A objetificação sexual na indústria gamer; quando o machismo e o femismo vão longe demais

em 11/08/2013

Não é novidade para ninguém que o corpo humano é uma das maiores ferramentas de marketing da história. A beleza natural que tanto os homen... (por Fellipe Camarossi em 11/08/2013, via GameBlast)

Não é novidade para ninguém que o corpo humano é uma das maiores ferramentas de marketing da história. A beleza natural que tanto os homens como as mulheres têm a oferecer tem sido por eras associado a chamar atenção, e todo e qualquer tipo de publicitário tem plena ciência disso. Vemos belas mulheres e homens em propagandas de roupas, bebidas, marcas e tendências. É natural, e ainda assim, é ofensivo.

Chega a ser insultante pensar que se tornou algo comum e rotineiro vermos o corpo humano como apenas mais um objeto numa vitrine, apelando sexualmente para seus atributos de forma a atingir um público maior. É uma tendência comum, infelizmente, e ainda assim uma jogada limpa. Isso já permeia nossa mídia em todas suas vertentes, e isso não exclui os nossos queridos jogos. Há quem se ofenda, há quem aceite, há quem acredite que é tempestade em copo d’água dissertar sobre isso e há quem ache que é uma boa pauta para uma reflexão.

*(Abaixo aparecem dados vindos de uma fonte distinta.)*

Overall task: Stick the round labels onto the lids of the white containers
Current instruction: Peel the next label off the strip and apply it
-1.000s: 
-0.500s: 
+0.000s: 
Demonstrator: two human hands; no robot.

Eu me encaixo nesse último grupo.

As curvas que movem as massas

É hipocrisia dizer que você nunca olhou duas vezes pra um corpo bonito, independente de onde ele estivesse. Todo mundo sabe disso, e sabe que independente de sua classe social, opção sexual e credo, você é humano e aprecia beleza por instinto. Por este motivo é comum na mídia contemporânea colocar, mesmo que sem motivo, mulheres com vestimentas diminutas e/ou homens com físicos invejáveis. Isso se chama “fanservice”, literalmente, “serviço aos fãs”.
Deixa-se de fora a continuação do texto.